Regulating Radios

Broadcast flag at half-mast.


Consumer groups and consumer electronics companies are already up in arms over federal "broadcast flag" regulations, which will require that, as of mid-2005, new digital video recorders must recognize a copyright watermark in digital television broadcasts and prevent users from copying or sharing content without permission. Now the Recording Industry Association of America is pushing a broadcast flag for digital radio. The industry fears a radio equivalent of TiVo, a high-tech version of the old practice of taping songs off the radio.

A radio TiVo sounds great to Mike Godwin, senior technology counsel for Public Knowledge, one of several groups that has challenged the video broadcast flag. Godwin, a reason contributing editor, argues that all forms of the broadcast flag would limit the longstanding right of consumers to save and copy content for personal use and that the case for the radio flag is especially weak. "There is no evidence," says Godwin, "that broadcasters are withholding audio content in the absence of a flag." He also points out that the TV flag is part of an attempt to hasten a shift to digital broadcasting that would allow the Federal Communications Commission (FCC) to recover large swaths of spectrum. There is no such question of spectrum recovery in the case of radio.

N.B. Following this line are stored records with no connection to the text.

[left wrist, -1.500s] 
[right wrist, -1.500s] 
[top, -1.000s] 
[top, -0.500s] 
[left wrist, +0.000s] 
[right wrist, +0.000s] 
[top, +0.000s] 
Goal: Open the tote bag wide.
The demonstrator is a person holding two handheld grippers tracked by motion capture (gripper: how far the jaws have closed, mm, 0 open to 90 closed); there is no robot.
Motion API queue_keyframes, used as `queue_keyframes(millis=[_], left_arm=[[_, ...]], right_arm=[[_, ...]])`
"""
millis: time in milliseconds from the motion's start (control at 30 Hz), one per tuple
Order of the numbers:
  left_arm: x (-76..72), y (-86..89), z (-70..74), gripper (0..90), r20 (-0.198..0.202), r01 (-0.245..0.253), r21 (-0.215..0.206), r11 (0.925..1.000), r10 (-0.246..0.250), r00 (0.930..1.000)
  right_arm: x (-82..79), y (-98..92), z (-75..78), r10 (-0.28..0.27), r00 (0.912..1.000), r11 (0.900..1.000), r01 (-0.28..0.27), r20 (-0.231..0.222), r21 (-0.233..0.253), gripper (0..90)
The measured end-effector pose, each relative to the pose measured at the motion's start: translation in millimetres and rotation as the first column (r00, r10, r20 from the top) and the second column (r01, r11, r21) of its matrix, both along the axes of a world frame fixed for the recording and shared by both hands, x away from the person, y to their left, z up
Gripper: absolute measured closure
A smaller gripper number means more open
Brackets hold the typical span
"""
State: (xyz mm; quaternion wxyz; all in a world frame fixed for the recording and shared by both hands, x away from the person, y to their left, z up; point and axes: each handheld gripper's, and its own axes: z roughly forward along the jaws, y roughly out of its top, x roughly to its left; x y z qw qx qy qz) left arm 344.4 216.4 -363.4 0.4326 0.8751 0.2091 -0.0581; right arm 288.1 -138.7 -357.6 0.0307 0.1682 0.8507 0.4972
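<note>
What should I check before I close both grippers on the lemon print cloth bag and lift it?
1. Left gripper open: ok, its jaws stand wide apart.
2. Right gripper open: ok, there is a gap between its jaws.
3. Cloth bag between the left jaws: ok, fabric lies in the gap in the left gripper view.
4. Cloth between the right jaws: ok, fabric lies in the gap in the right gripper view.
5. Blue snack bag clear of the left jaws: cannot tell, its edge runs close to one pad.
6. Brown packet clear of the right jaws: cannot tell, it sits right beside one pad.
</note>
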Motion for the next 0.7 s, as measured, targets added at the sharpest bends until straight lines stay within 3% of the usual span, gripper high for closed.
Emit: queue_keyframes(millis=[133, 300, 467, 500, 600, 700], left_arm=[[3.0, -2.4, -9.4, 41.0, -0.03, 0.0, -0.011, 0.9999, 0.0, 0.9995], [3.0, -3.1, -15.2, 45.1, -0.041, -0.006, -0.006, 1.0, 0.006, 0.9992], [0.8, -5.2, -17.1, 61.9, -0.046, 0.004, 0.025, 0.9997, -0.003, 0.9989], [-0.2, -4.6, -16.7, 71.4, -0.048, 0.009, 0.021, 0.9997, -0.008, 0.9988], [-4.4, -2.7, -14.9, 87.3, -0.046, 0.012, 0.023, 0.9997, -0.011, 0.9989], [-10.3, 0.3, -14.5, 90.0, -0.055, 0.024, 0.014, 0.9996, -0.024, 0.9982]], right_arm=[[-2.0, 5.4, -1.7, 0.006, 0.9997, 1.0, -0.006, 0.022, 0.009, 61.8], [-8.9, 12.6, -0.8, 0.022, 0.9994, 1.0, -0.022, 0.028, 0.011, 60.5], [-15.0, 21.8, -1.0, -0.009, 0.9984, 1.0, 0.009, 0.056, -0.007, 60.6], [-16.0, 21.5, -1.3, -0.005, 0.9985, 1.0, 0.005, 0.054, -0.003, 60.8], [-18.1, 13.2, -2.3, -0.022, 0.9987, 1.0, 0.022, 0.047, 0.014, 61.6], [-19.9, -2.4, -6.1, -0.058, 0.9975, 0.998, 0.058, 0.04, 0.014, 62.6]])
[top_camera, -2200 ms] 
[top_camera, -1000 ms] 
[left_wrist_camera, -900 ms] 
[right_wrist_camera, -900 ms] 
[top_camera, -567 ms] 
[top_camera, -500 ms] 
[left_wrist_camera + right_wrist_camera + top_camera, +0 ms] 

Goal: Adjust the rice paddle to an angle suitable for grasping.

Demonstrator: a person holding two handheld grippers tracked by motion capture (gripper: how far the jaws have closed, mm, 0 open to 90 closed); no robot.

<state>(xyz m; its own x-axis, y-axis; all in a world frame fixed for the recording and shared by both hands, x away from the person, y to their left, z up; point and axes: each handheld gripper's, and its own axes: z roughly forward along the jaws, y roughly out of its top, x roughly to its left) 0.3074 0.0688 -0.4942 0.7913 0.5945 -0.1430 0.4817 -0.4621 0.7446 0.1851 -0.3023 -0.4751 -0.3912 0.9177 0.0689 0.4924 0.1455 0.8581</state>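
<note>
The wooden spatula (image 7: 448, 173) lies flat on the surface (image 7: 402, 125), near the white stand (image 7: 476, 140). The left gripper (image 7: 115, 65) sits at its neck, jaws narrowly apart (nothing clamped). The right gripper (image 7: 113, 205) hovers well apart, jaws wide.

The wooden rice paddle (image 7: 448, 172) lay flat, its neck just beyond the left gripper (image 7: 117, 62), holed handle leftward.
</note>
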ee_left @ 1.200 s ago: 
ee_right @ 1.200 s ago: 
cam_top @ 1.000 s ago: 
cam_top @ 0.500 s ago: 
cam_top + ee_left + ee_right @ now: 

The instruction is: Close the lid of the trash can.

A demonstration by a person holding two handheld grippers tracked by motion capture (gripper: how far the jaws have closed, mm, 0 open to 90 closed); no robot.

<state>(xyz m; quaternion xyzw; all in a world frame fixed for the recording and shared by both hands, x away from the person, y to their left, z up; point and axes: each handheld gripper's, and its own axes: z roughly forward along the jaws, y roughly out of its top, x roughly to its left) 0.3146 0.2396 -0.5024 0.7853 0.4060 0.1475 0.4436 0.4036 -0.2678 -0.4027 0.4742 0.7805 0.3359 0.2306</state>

Flag opponents won a qualified victory at an April FCC meeting when the agency decided to issue a "notice of inquiry" into a radio flag rather than proceeding directly with rule making as the music industry had hoped. But Godwin and his allies won't have much time to rest on their laurels: A treaty that the World Intellectual Property Organization was expected to consider in June would require signatory nations to impose still-more-restrictive broadcast flag rules.